Der Betrüger

  • Mundungus klopfte nervös an die Tür. Er räusperte sich lang und
    ausgiebig, bis sich endlich die Tür öffnete. Eine junge Frau im
    schäbigen Bauernkleid, einen Kleinkind an der Hand und ein Baby auf dem
    Arm stand vor ihm. Der Mann vor ihr räusperte sich ein weiteres Mal und
    setzte schließlich ein süßliches Lächeln auf. „Was für eine Schönheit,
    meine Dame! Ich darf doch!“, es war keineswegs eine Frage, mit eleganten
    Schwung wirbelte er um sie herum und trat ein. Das Bauernhäuschen
    bestand aus einem großen Raum und drei weitere Kinder hockten auf einem
    großen Bett. Mundungus verzog weniger als einen Herzschlag seine
    Mundwinkel und drehte sich wieder der jungen Frau zu. „Herrlich, ein
    Palast hier! Aber Ihr wollt sicher Euer Hab und Gut schützen?“
    Die
    Frau schloss die Tür und murmelte: „Ich sollte warten, bis unsere
    Eltern…“ Sie starrte auf den Boden und öffnete wenig den Mund, damit man
    ihre fehlenden Zähne nicht sehen konnte.
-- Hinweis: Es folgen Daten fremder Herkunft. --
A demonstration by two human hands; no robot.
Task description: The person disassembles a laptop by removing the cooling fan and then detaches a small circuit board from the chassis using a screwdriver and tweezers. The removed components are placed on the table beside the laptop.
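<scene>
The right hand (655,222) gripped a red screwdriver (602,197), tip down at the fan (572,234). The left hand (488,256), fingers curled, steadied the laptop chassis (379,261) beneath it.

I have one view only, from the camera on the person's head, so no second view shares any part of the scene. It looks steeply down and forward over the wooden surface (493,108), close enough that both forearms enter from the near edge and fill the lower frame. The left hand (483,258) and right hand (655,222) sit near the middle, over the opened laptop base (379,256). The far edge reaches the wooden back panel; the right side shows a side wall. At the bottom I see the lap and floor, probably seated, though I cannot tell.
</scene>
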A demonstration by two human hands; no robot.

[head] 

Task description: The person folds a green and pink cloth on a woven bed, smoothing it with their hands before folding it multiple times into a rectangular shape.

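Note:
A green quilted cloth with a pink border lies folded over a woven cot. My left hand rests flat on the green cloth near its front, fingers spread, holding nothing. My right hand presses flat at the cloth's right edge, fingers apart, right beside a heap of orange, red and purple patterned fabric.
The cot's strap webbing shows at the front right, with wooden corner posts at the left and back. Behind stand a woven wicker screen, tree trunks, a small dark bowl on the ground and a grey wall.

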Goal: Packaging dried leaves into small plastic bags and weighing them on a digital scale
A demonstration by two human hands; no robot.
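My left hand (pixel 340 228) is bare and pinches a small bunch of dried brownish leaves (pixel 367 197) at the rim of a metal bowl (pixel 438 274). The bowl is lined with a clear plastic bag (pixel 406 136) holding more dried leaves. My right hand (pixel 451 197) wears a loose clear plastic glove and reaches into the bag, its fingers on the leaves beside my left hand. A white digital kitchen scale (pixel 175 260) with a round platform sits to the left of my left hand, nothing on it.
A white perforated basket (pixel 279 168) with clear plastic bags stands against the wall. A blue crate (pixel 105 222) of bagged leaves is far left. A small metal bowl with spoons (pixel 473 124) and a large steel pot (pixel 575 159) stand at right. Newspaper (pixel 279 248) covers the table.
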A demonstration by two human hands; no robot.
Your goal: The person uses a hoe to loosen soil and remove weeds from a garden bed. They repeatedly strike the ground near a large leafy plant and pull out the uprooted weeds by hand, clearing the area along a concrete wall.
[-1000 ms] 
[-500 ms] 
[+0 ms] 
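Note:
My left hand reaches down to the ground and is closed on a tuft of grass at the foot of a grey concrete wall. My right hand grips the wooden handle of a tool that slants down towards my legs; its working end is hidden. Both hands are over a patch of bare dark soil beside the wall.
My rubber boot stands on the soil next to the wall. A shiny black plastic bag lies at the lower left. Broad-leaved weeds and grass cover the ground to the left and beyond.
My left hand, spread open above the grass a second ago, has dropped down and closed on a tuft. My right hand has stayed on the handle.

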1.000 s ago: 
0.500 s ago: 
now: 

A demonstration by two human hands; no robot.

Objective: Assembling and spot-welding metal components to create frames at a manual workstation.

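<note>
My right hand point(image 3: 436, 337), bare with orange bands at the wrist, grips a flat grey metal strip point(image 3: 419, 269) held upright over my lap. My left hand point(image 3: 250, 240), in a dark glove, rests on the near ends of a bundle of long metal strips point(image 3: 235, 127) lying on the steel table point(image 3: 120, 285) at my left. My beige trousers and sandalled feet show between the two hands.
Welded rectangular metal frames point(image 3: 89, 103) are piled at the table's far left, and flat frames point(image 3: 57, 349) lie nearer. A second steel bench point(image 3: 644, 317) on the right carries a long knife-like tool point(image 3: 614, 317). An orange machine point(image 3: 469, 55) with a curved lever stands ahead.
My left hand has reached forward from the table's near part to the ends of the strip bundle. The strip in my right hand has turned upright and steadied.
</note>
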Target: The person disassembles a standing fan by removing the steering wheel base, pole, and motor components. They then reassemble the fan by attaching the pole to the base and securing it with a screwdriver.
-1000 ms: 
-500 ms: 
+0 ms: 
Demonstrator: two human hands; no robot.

    „Ach, papperlapp, Ihr seid
    alt genug!“, er gluckste und strich sich über den samtenen Wams. „Ich
    muss schnell weiter. Barone und Herzöge wollen meine Dienste, aber
    heute, einmalig, mache ich Euch ein Angebot, dass Ihr unmöglich ablehnen
    könnt, werte Dame!“ Mit einer schwungvollen Handbewegung zog er ein
    kleines Kästchen aus der Innentasche seines Wams. „Dieser kleine Ring
    nämlich ist die Lösung all Ihrer Probleme, meine Hübsche!“


    Etwas
    war anders. Als Mundungus den kleinen Feldweg entlang ging und die
    letzten Ersparnisse der Bauernfamilie in seiner Tasche verstaute. Das
    Hochgefühl, das ihn sonst beflügelte, wenn er wieder einen guten Deal
    gemacht hatte, wollte sich nicht so richtig einspielen. Er hatte keine
    Gewissensbisse wegen der Familie, aber es wurmte ihn, dass er nicht mal
    den richtig großen Coup landen konnte.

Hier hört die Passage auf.